L’Ennemi de la classe / Rok Bicek / 2015

Affiche Film L'ennemi de la classe

© Paname Distribution

Puissance d’évocation, maîtrise formelle, esthétique de l’image : pour son premier film, Rok Bicek frappe fort. Tout en évoquant la crise de l’école, L’ennemi de la classe dévoile une société régie par les opinions publiques, plongée dans la crise de la transmission, l’abaissement du niveau culturel et où l’émotion a installé sa toute puissance. Une œuvre subtile et forte qui agit comme libératrice de paroles. Un très grand film.

À l’arrivée de leur professeur principal remplaçant, une classe de sympathiques lycéens se trouve confrontée à une discipline accrue et à un enseignement plus austère. Ce professeur d’allemand concentre vite toutes les critiques. Les élèves mènent ouvertement la fronde. La tension monte, et quand une jeune fille de la classe se suicide, la responsabilité du professeur parait indiscutable aux yeux de ses camarades. L’escalade des provocations ne fait alors que commencer, laissant les autres enseignants dépassés par les événements et les élèves face à toutes leurs violentes contradictions.

L'ennemi de la classe

© Paname Distribution

Un gros plan tremble presque imperceptiblement: dans le silence, la caméra s’attarde sur un visage d’adolescente perdue, le regard dans le vague. Ce sont les premières secondes de L’ennemi de la classe. De bout en bout, émanera de ce film cette même force silencieuse instable, une puissance intériorisée qui touche au plus profond. Entre documentaire et fiction, sans aucune bande originale si ce n’est la musique du piano présent dans l’histoire, le film est tourné souvent en plan rapproché. La caméra scrute les visages de ces jeunes et de leur professeur avec une esthétique de toute beauté. Tout en intériorité, leurs pensées, leurs sentiments ne nous sont pas livrés d’emblée. Bicek laisse au spectateur ce travail de ré-flexion. Ayant souhaité faire de la classe le microcosme de la société actuelle, il utilise une stylisation particulière en donnant au film une dominante de blanc pâle. D’autres éléments comme la rigueur du cadre, les ellipses, les nombreux hors champ contribuent aussi à rendre visible à l’écran les tensions intérieures de ces adolescents. Pour autant, le film ne devient jamais démonstratif, quitte à perdre du monde en route. Il laisse être. Rok Bicek justifie ces choix artistiques parce qu’il ne veut pas offrir une vision de monde extérieur. Il veut rester dans un huis-clos, parfois oppressant, comme l’était celui d’Entre les murs de Laurent Cantet, mais de manière plus stylisée et plus intériorisée. Ici le monde extérieur est hors de propos et pourtant les problématiques rencontrées par les adolescents et de leur professeur le rendent omniprésent. Le réalisateur explique que la Palme d’Or de Cannes en 2008 est pour lui un chef d’œuvre exemplaire en matière de film sur l’école et qu’il a constitué une source d’inspiration pour son travail.

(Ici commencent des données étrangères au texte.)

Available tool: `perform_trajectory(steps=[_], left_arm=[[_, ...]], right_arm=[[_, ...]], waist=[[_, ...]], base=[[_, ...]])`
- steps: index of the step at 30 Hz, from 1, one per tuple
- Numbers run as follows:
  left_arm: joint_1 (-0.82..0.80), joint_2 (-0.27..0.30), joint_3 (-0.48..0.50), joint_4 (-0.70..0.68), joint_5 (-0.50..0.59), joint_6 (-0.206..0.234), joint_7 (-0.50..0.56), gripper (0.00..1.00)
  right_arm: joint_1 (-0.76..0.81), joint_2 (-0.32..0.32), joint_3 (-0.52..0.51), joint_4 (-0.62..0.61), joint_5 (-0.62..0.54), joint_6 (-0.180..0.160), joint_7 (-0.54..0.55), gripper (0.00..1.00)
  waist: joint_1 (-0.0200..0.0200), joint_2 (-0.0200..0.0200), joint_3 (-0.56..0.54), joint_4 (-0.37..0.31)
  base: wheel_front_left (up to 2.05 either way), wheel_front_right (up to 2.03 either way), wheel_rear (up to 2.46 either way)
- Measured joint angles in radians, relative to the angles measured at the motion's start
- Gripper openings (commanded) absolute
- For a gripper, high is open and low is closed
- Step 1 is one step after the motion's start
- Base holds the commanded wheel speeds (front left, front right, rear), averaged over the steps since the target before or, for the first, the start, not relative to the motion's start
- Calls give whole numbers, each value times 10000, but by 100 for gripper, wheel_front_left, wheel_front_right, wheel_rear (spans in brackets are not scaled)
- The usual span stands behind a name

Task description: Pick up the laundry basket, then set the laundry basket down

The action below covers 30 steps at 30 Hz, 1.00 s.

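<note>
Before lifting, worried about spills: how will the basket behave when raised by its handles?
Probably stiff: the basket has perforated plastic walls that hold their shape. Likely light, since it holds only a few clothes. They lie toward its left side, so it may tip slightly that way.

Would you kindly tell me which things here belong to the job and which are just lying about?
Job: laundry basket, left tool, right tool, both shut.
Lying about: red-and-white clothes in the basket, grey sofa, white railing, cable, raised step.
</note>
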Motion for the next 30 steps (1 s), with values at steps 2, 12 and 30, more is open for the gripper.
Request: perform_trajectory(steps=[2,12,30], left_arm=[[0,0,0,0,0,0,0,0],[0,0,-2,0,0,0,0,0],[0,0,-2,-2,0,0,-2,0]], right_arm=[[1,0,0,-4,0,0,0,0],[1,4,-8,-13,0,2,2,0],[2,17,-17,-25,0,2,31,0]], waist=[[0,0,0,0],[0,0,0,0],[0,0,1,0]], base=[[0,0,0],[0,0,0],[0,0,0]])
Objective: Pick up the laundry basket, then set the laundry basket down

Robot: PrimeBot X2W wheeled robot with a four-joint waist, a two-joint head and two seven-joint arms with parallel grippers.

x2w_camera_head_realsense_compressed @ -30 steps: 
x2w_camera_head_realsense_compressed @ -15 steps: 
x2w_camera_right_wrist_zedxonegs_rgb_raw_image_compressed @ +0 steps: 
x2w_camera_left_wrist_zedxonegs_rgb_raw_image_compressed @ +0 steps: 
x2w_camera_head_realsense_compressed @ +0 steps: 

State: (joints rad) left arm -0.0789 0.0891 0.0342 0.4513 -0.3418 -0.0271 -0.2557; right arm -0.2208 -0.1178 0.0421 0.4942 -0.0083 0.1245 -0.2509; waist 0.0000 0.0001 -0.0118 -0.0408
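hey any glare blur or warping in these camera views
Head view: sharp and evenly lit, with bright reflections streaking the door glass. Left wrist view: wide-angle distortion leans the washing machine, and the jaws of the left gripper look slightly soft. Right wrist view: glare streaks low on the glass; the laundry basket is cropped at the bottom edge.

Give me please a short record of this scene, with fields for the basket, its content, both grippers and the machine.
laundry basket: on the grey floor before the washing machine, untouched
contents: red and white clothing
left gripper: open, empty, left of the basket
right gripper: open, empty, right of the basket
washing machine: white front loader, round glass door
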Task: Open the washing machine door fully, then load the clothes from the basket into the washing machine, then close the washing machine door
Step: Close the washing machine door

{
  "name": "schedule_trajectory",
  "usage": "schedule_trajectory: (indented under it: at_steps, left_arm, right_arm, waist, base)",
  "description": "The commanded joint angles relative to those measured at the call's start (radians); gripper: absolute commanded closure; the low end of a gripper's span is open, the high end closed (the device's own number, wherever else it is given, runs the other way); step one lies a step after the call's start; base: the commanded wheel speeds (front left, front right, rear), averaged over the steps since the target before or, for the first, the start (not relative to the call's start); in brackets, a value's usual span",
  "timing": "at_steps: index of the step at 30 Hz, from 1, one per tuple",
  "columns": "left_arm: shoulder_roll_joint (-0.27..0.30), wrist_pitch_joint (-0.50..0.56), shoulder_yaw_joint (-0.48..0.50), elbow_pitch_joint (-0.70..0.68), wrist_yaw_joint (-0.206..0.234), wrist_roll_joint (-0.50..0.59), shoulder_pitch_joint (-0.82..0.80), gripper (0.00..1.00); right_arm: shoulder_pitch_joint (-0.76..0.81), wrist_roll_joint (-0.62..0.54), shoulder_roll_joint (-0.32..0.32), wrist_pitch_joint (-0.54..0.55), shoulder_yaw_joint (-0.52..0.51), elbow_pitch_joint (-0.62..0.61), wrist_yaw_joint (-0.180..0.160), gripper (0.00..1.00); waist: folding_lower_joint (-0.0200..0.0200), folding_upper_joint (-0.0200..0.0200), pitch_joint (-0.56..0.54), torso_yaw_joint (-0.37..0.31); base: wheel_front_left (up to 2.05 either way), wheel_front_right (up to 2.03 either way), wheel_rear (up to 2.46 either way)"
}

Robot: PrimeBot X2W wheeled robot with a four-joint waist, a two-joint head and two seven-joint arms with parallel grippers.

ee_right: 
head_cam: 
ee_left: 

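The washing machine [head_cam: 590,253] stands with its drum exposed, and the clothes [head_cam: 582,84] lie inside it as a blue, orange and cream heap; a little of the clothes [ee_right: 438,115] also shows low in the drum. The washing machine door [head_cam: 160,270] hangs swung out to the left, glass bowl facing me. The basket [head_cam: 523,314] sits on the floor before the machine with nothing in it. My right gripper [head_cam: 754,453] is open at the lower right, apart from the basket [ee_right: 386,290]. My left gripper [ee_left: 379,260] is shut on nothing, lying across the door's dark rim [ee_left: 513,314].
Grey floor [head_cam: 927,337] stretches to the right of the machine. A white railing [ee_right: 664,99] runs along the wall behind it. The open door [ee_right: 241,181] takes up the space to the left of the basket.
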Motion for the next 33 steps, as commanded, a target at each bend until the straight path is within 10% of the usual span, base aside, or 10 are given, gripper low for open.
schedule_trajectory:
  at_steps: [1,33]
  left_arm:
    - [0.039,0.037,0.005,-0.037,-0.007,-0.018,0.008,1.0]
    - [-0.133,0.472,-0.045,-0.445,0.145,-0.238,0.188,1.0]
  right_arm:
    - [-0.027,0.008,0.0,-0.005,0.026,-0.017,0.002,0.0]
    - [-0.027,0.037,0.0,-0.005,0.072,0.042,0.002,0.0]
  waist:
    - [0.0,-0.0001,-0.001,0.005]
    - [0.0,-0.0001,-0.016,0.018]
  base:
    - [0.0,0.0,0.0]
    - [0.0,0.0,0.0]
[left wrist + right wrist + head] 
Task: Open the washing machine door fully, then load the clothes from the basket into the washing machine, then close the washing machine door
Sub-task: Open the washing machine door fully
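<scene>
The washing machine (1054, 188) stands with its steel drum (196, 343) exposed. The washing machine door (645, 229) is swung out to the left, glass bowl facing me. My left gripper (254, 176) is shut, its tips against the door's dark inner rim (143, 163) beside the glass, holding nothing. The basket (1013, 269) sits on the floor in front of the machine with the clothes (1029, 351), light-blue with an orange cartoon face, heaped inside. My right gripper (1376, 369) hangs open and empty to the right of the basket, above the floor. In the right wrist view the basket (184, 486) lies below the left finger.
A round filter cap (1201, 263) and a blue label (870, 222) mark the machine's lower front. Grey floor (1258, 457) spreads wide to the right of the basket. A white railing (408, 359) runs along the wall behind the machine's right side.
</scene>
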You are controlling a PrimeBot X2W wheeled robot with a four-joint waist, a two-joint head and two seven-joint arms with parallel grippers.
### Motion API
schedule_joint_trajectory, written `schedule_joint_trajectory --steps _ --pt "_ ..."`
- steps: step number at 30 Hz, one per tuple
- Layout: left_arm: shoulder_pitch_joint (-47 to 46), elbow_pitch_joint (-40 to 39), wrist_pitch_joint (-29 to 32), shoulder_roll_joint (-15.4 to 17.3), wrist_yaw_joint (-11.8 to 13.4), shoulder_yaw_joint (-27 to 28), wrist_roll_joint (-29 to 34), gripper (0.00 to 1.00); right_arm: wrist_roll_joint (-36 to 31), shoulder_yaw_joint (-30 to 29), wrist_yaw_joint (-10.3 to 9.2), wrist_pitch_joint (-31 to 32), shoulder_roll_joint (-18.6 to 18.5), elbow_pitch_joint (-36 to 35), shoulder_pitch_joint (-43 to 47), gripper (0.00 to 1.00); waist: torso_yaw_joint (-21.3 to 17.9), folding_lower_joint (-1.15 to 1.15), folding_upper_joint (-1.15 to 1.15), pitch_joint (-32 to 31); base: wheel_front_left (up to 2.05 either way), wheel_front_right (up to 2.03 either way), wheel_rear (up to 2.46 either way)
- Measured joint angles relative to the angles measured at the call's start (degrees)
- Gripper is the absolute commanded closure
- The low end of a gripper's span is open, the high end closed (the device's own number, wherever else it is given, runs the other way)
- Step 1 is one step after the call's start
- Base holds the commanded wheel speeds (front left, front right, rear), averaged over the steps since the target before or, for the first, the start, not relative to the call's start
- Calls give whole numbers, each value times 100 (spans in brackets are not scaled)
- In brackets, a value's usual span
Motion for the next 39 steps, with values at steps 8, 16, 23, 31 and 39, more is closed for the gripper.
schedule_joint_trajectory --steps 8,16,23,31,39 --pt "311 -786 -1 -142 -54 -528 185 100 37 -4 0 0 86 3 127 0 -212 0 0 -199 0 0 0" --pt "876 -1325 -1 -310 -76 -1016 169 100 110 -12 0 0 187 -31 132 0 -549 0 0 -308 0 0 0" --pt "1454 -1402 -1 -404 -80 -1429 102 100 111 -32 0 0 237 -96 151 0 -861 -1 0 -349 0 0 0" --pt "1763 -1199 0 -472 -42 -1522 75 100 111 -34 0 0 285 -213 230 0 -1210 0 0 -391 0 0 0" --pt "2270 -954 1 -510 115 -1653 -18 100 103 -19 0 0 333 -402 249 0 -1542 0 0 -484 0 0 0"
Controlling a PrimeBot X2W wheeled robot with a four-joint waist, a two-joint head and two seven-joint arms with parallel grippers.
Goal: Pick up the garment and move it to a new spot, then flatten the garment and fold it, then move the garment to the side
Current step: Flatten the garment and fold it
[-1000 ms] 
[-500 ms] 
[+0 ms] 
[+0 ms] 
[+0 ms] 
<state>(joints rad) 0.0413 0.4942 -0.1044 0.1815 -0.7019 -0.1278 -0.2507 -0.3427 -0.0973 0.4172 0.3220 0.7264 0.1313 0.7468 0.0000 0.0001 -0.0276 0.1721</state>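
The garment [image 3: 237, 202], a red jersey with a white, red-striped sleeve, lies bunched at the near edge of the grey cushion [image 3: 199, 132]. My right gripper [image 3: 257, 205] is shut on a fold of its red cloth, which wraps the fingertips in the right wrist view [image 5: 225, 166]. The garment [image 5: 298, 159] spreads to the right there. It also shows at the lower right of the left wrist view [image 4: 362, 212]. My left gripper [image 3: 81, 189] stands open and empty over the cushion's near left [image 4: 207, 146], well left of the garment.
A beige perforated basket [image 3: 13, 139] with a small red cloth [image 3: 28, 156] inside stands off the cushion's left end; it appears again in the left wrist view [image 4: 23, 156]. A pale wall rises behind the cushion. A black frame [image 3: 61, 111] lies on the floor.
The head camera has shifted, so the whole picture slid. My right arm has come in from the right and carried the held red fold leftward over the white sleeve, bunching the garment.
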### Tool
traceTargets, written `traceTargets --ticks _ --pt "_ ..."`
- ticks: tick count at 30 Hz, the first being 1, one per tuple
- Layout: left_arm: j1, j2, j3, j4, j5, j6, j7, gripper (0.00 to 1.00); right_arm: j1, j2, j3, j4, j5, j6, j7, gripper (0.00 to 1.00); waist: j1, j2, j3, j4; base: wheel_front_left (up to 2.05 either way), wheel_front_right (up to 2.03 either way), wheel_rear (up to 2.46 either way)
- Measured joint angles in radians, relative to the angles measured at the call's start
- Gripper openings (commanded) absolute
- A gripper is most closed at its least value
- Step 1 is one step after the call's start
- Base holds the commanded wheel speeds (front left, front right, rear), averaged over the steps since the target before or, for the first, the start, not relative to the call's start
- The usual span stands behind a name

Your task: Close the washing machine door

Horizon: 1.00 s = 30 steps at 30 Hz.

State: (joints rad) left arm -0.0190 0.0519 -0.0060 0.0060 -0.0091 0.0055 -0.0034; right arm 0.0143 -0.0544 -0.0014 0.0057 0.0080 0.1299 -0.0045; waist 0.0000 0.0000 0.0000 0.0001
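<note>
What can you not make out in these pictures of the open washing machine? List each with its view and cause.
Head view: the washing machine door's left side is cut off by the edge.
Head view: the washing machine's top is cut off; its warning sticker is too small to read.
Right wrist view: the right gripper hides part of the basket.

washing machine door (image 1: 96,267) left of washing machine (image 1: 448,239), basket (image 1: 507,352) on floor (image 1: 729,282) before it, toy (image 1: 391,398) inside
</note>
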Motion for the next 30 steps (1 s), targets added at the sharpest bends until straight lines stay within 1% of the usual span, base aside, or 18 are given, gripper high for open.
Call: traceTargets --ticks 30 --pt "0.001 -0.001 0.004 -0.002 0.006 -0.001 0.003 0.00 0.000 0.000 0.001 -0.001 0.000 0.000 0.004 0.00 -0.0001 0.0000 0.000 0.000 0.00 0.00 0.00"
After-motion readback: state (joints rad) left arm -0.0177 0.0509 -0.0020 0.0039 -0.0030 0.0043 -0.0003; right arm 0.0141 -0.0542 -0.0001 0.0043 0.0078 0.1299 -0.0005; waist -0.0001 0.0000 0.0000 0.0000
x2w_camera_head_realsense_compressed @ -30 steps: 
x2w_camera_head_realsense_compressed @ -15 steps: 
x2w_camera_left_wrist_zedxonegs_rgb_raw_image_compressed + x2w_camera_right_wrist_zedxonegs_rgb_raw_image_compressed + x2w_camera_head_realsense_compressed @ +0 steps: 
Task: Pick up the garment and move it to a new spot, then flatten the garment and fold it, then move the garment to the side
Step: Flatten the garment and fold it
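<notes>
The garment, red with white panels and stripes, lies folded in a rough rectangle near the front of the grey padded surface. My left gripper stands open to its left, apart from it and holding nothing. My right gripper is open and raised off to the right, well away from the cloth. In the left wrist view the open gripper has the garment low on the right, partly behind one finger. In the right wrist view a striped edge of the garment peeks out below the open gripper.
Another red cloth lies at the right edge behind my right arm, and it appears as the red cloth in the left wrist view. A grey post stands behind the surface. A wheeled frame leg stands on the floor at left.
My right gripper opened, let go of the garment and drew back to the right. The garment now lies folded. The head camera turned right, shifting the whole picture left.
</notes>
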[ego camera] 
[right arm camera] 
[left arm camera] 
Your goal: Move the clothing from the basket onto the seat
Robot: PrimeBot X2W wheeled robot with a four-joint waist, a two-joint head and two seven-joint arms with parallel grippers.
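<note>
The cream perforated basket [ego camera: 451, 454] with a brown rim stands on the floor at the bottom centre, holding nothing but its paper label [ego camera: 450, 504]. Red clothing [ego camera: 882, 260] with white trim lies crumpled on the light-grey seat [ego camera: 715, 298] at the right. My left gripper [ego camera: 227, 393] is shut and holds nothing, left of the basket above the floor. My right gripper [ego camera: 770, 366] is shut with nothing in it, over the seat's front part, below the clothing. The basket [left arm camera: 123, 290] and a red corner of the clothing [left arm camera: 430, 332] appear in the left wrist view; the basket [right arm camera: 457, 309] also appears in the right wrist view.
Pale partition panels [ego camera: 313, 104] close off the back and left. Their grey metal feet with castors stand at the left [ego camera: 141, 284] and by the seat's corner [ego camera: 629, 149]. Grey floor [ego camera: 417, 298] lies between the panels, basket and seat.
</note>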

Daša Cupevski L'ennemi de la classe

© Paname Distribution

Deux thèmes majeurs se croisent dans l’Ennemi de la classe: celui de la mort et celui de la crise de l’éducation et, par là, de la société.

Sur la question de la mort de l’autre, le film rappelle que celle-ci reste avant tout l’affaire des vivants, une question de Vie. Le professeur d’allemand tente d’accompagner ses élèves, bouleversés par le suicide de leur camarde, en leur faisant prendre de la distance et en tenant face à eux un discours de raison face au pouvoir des émotions. Il s’efforce d’expliquer aux jeunes le travail qu’ils vont devoir accomplir sur eux-mêmes pour surmonter la souffrance du deuil et la tentation de la révolte. « La mort d’un homme est davantage l’affaire des survivants que la sienne » leur dit-il, en citant Thomas Mann. En les ramenant à son enseignement, le personnage fait un acte de foi en la vie et dans sa tâche d’éducateur, qui, nous rappelle habilement ce film, est la source du métier d’enseignant.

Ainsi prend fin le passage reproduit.